By Antonio Ray Harvey | California Black Media
Black Women Organized for Political Action PAC (BWOPA-PAC), California Black Women’s Collective PAC and Black women leaders throughout the state are calling out Gov. Gavin Newsom for not endorsing Congressmember Karen Bass (D-CA-37) for Los Angeles Mayor.
The individuals and organizations said in a letter that they had “watched Governor Newsom issue his support to local and statewide candidates for this upcoming November general election,” but he has not indicated he would be supporting Bass.
“Black Women went all in to support Governor Newsom during the recall with Congressmember Bass leading the way. We showed up and came out while other groups stayed home. We also led the charge to pull together our allies that rallied counterparts throughout California for Women Against the Recall. And yet…we haven’t seen much change in his actions,” the October 16 letter stated.
In August 2021, Bass, members of the group calling itself Women Against the Recall (WAR), and Congresswoman Barbara Lee (D-CA-37), held a news conference to openly support Newsom in the recall election held Sept. 14, 2021.
Newsom survived the political action and many Black women in the state are asking him to acknowledge their assistance.
“He stated that he supports Black women, but his administration doesn’t demonstrate that he wants us at his decision-making table. He selectively supports Black women candidates even when they have overwhelming support from the party leaders and our community like in the case of Congressmember Bass,” the coalition stated.
Gov. Newsom has not endorsed any candidate running for mayor of Los Angeles in the November election, but he recently lent support to a Democrat running for State Senator.
On October 8, Angelique Ashby announced in a written statement that Newsom endorsed her candidacy for State Senate District 8. Ashby currently represents Sacramento City Council District 1 and serves as vice mayor of the City of Sacramento.
“Angelique will be the first woman elected to the State Senate from the Sacramento region in more than two decades; she’ll bring years of experience advocating for women – especially their right to privacy, the ability to make their own healthcare decisions and the fundamental right to an abortion,” Newsom said in a statement released by Ashby. “We need Angelique’s energy, perspective, and results-driven leadership in the State Senate. Please join me in supporting her.”

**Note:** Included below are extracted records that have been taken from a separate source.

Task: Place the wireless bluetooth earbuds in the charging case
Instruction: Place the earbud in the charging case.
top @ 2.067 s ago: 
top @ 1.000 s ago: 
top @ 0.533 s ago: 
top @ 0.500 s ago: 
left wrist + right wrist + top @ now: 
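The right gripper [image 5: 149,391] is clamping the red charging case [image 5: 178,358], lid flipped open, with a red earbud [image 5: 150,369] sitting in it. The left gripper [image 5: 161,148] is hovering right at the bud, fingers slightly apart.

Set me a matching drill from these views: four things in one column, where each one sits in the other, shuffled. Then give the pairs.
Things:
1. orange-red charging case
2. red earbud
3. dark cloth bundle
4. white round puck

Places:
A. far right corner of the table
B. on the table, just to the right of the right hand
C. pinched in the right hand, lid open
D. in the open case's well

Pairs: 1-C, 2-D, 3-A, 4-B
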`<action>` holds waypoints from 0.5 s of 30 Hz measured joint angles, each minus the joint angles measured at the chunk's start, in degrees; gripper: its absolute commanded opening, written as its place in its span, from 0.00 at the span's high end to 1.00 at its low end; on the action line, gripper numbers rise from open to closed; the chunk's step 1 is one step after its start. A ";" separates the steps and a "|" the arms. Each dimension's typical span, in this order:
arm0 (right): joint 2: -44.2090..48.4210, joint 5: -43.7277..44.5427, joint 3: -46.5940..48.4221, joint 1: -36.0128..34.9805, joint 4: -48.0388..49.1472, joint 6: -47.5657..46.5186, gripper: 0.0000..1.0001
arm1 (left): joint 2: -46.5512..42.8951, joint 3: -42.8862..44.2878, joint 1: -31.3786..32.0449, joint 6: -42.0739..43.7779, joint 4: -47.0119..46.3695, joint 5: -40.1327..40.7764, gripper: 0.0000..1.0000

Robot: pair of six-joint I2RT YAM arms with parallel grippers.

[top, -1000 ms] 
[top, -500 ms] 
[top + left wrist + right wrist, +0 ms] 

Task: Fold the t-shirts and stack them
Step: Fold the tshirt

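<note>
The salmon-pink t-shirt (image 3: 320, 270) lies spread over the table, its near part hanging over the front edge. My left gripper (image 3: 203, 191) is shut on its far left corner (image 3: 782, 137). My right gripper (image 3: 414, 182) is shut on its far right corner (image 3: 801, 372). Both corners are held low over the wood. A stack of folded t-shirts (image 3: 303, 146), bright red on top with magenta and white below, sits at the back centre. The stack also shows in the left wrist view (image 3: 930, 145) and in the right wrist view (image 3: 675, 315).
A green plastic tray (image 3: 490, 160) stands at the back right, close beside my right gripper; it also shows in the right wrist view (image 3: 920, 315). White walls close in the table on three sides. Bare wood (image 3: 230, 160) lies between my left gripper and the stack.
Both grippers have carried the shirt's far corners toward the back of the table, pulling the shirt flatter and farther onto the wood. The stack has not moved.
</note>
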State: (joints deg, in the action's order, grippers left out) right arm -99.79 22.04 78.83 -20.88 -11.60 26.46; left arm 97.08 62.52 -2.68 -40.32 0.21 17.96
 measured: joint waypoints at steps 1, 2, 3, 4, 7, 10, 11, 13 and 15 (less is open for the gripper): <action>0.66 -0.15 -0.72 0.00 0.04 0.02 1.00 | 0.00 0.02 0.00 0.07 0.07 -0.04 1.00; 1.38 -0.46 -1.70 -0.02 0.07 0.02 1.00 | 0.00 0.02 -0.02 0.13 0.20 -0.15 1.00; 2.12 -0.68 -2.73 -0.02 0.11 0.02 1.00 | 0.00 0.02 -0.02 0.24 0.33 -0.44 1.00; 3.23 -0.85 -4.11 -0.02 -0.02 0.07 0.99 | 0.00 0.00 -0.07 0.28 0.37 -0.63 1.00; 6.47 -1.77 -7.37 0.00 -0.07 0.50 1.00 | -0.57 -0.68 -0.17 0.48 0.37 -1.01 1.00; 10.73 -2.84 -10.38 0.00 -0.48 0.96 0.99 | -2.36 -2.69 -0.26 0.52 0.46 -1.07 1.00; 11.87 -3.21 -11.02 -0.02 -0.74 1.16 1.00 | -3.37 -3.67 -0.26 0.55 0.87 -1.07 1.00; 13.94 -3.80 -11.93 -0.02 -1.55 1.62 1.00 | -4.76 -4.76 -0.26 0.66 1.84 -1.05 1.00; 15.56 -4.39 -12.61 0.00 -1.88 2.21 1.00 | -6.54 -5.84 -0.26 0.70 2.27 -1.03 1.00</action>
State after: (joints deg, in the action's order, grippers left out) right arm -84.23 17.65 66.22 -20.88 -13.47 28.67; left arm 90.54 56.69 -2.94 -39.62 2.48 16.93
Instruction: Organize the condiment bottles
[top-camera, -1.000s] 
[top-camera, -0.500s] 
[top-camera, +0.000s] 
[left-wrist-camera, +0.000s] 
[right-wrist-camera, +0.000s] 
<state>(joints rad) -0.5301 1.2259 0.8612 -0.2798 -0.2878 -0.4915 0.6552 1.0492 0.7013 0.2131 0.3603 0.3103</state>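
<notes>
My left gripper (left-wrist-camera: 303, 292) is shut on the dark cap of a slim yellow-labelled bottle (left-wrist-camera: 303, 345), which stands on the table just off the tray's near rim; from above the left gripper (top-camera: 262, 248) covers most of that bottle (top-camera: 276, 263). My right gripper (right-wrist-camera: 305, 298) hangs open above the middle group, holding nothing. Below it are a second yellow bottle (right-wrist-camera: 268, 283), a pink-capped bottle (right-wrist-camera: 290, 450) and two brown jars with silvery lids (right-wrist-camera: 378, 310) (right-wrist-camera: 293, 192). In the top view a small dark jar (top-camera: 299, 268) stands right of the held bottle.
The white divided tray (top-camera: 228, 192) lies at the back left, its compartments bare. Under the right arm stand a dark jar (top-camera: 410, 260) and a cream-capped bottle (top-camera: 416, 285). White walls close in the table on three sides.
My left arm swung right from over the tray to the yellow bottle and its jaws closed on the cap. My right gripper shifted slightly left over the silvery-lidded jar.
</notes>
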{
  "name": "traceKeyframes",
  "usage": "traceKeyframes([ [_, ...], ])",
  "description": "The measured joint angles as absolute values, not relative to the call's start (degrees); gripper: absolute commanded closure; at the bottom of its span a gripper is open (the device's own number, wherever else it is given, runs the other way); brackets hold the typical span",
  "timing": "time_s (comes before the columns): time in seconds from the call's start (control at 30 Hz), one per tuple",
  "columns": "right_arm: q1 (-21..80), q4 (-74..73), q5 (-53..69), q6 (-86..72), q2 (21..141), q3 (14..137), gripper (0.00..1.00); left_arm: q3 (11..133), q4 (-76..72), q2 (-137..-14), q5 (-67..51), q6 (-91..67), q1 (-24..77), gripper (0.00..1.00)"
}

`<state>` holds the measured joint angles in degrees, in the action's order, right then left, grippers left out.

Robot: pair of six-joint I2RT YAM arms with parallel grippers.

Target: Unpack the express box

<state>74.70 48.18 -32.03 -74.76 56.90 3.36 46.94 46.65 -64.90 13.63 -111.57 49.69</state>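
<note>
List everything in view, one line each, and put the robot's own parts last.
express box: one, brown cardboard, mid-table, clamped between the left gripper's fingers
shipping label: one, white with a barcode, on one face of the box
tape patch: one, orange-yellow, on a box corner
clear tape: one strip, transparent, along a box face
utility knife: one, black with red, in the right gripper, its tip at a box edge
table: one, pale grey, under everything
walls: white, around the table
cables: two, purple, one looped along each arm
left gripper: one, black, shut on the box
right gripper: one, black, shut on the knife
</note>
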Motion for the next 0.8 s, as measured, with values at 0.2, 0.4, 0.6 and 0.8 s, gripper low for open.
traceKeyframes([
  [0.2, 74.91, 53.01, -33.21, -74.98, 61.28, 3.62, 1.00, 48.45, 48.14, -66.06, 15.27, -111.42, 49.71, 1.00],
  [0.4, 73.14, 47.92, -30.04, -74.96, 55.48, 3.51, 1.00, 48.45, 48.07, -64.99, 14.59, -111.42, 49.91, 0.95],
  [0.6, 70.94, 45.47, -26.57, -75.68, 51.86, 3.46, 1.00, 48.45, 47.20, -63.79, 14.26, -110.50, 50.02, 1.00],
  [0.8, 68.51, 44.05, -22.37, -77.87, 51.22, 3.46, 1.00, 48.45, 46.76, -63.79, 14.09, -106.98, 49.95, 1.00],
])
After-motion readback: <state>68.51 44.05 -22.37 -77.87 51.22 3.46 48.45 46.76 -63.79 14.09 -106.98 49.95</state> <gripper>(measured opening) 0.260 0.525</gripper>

“Governor Newsom has been on the frontlines of many righteous fights,” said Ashby. “I look forward to fighting alongside him in the Capitol. It is an honor to earn the support of someone who shares the same passion I have for serving our communities,” Ashby said.
Educator and community organizer Lola Smallwood-Cuevas (D-Los Angeles) is a Black candidate running for Senate District 28 against fellow Democrat and Black civil rights attorney Cheryl C. Turner.
Smallwood-Cuevas says that “Newsom has made his call on this race.” He is endorsing her.
But Newsom has been quiet on the Democrat versus Democrat Los Angeles mayoral race. Bass, who is running to be the first Black Woman Mayor of the second largest city in the country, was endorsed by President Joe Biden and Vice President Kamala Harris in an August 2 joint statement.
Bass is facing billionaire and Republican-turned-Democrat Rick Caruso in a runoff election in November.
As the mayoral race gets closer to the election, some Bass supporters are baffled by Newsom’s reluctance to announce an endorsement in her favor.
A poll released by the UC Berkeley Institute of Governmental Studies (IGS) conducted in September had Bass ahead of Caruso 34% to 31%. Bass was leading her adversary by 12% during the summer.
The California Black Women’s Collective, Black Women Organized for Political Action, Los Angeles African American Women’s Political Action Committee, and allies inked an “open letter” stating their allegiance to U.S. Congressmember Karen Bass and all Black women.
The Black women’s groups released the letter of support after Bass’ Baldwin Vista home was broken into in mid-September. Two people have been arrested, but the incident raised concerns about Bass’ safety, they say.
“Black women are more likely to be victims of crimes than our female counterparts, according to The Status of Black Women in the United States report by the Institute for Women’s Policy Research,” the open letter stated. “Protecting ourselves is a matter of survival. Yet, when we are the victim of crimes, our calls for help are often ignored and even questioned by those who are charged with protecting and serving the community.”
Considering their support for Newsom in the past, the Black women’s organizations stated in their letter that choosing Bass “should be an easy choice” for the governor. They also said that it is “unacceptable to ask for our support but then turn your back on us when it matters the most.”
“(Bass) has demonstrated that she is the best one who will focus on bringing the state’s largest city together and move it forward for everyone,” the letter stated. “Which side of history do you want to be on, Governor?”